In attempting to contextualise my military service overseas, I have also made extensive reference to my own personal and family circumstances. I have done so in order to try and communicate a wider truth about soldiering, fatherhood, insight and loss. I refer to the personal in order to try and communicate the individual catharsis that experience of conflict can bring. For some, that catharsis brings insight into the truth of our fragile human existence. Perhaps even closure, with the ability to live a reflective and fulfilled life. For others, there is no reflection. No closure. For some soldiers, there is no way home. Some seek comfort and oblivion in alcohol or other drugs.
I tell this story in memory of all those Irish men and women who have soldiered abroad under the flag of the United Nations. In whatever army. In whatever conflict. I tell it in memory of those who never came home and who lost their lives in the cause of peace. I tell it particularly for all of us who came home altered. For tens of thousands of Irish men and women, a part of their hearts and souls remains in Lebanon.
Finally, I write this for peace. I write it in solidarity with the suffering of our brothers and sisters – Arab and Israeli alike – in Lebanon and Israel. I write it for all those innocent civilians who are caught up in the horror of modern warfare. For war is not principally a story about soldiers and guns. It is a story about the suffering of innocent men, women and children who fall victim to the tragic failures of our political leaders.
Chapter 1
Blessed are the peacemakers, for they shall be called children of God
Matthew 5:9
‘In the unlikely event of a loss of air pressure within the cabin, an oxygen mask will automatically be lowered in front of you.’ October, 1995. The air hostess is just finishing the usual routine about mid-air explosions and death at 37,000 feet and so on. The Aer Lingus Airbus has already started rolling. I squeeze myself tighter into the window seat and try to get a last glimpse of Ireland. The 2 AM raindrops roll sideways across the glass.

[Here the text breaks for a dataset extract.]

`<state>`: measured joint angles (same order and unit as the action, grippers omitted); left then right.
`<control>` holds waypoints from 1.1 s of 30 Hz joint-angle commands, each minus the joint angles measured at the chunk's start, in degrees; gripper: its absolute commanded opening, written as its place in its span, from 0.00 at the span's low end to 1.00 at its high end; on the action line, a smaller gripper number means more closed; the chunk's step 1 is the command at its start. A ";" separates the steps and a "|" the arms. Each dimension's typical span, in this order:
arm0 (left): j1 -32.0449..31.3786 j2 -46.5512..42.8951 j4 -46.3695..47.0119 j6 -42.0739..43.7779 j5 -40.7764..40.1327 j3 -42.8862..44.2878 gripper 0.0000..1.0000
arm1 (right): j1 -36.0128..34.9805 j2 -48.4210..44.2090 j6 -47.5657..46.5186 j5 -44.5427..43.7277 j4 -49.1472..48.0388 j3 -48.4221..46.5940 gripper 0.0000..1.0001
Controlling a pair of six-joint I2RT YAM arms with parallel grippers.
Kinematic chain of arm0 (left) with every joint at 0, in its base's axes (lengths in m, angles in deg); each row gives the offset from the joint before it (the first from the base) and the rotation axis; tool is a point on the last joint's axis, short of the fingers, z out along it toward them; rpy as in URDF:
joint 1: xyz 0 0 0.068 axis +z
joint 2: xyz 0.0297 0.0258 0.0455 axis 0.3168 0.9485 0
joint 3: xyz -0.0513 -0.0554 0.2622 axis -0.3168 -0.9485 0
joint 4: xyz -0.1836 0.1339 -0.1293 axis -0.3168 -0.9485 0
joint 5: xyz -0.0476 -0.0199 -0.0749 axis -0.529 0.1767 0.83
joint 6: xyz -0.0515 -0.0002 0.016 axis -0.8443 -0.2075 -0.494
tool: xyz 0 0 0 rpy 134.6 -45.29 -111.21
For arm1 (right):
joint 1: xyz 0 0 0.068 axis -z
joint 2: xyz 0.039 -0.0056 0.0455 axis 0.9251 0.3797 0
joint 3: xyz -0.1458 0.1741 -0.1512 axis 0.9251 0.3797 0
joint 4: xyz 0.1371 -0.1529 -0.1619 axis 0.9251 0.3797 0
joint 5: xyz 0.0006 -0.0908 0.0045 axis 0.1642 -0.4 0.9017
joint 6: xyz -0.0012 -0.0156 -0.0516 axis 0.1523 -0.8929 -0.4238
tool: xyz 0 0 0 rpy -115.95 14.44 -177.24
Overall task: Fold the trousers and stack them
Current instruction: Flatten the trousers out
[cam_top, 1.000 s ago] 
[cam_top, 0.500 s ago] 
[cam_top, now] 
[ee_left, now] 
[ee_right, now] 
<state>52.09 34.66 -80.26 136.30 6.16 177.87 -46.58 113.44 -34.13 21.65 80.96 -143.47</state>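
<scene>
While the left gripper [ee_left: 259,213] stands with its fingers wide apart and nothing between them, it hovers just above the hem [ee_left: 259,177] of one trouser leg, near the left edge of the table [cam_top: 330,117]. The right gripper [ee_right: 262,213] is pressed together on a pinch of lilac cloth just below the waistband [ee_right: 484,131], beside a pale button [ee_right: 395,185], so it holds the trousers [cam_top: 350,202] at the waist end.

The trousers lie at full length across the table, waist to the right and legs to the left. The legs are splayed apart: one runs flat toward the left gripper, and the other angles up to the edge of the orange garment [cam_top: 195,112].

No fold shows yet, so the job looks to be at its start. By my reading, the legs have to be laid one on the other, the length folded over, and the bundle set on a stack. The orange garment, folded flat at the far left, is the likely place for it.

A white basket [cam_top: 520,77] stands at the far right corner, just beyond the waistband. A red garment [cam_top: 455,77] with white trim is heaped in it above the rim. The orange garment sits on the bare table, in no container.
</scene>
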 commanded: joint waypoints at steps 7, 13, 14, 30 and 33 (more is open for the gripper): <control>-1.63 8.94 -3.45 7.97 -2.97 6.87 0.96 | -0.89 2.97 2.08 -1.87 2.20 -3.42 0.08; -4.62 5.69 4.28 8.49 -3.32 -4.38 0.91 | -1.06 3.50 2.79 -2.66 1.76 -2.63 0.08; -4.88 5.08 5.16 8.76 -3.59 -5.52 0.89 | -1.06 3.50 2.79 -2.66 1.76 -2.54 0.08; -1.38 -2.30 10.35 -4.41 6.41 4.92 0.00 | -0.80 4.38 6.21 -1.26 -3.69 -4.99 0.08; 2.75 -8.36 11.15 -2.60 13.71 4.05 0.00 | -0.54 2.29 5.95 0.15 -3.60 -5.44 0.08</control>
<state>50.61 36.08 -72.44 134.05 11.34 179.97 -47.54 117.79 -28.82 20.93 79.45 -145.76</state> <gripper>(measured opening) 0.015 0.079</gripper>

Then, there is the roar of engines as we gather momentum and speed down the western runway. Rattling overhead bins. The banging and slapping of tires accelerating over the concrete. Two hundred and twenty men on the aircraft – the first rotation of troops – known as ‘Chalk 1’ heading for the Leb. There is total silence as fathers, brothers, sons, lovers, are lost in their own thoughts – thinking of loved ones sleeping below. Thinking of their own now-empty beds, hundreds of them in homes all across Ireland.

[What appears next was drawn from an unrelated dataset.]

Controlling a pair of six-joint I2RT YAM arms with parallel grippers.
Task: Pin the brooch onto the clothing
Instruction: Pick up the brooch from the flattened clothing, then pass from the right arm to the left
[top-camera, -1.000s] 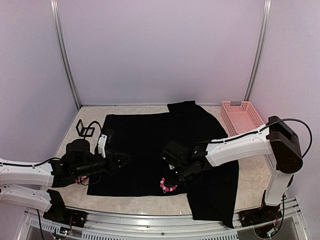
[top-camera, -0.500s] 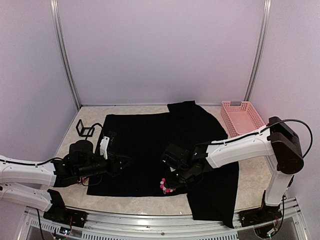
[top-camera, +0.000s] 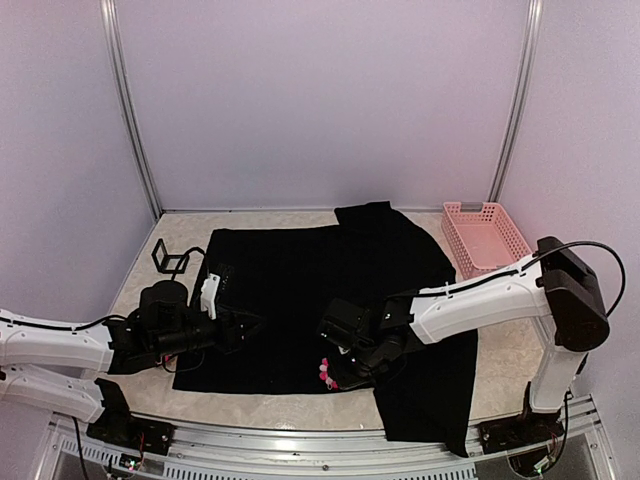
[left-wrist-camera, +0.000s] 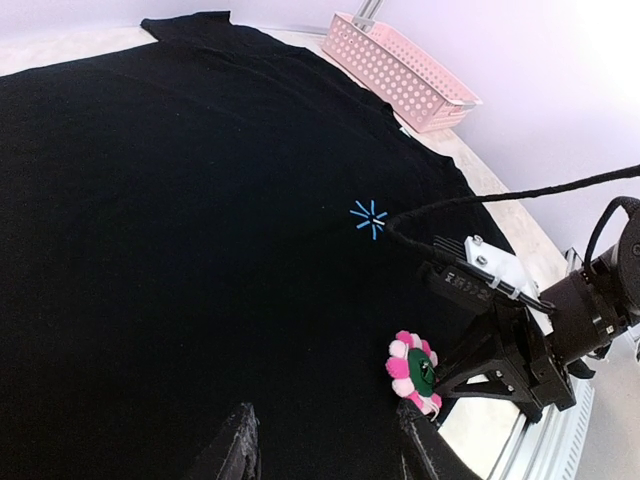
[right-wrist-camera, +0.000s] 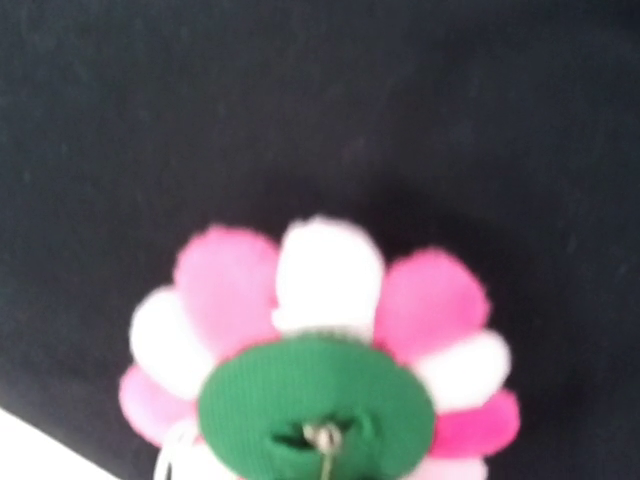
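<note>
While brooch (left-wrist-camera: 413, 372) is over clothing (top-camera: 300, 290), basket (top-camera: 483, 235), stand (top-camera: 168, 258) sit well apart

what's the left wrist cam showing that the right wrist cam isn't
Left wrist only: the blue starburst mark, the pink basket, the right gripper closed on the brooch, and the left gripper, open. Right wrist only: a blurry close-up of a small metal fitting in the brooch's green back. Both: the brooch's pink and white petals over the black T-shirt.
</note>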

And then the aircraft lurches into the air. Climbing. I strain to catch a final sight of Dublin. And there she is. Dublinia. Aglow below me. Bathed in a sodium wash of orange streetlights. Necklaces of light strewn from the Dublin foothills towards the bay. Dense coils of light at the city centre. Then, the cloud base, grey and black. ‘Good luck and fuck ye,’ says Corporal B in 7A. There is a ripple of laughter. I say a silent prayer – even though I don’t really believe in God – for my parents. I think of my girlfriend down there. Somewhere in the city.
It is a six-hour night flight to Beirut. But I cannot sleep. So, I wander around the gloom of the aircraft. Some of the air hostesses are engaged in whispered conversations here and there. They smile as I pass. I meet the Padre, Father Ryan, coming out of the toilet. ‘First time?’ he asks me. Then, leaning conspiratorially towards me, he speaks in a low voice, filled with urgency. ‘Drink as much water as you can, Thomas. Beirut is hot as hell. Otherwise you’ll be totally de-hydrated before we even get to the coast-road.’ So I drink about three litres of water.
Some of the troops are eating oranges. Guys I don’t recognise from A Company – the Dubs. Or ‘The Vikings’ as they are referred to in Army parlance. They are wolfing those oranges down and smiling in a slightly sinister way. We are all bound for the same destination. Post Six Four Zero – Al Yatun. As they devour the fruit, the A Company troops eye me with that peculiar mixture of contempt and curiosity which is reserved for junior officers. Especially ones they don’t know. Junior officers are generally regarded by the troops as a necessary evil. At best. And at worst, a health and safety hazard.
I meet some of my own guys from the Battalion Mobile Reserve. The BMR. We are the 911 of the Battalion. I am especially proud of this status. We are a mix of cavalry and artillery – troopers and gunners – who will provide the emergency response for the entire Irish AO. When there is trouble, we’ll be called out. When the shit hits the fan, we are ‘operational’. I love it.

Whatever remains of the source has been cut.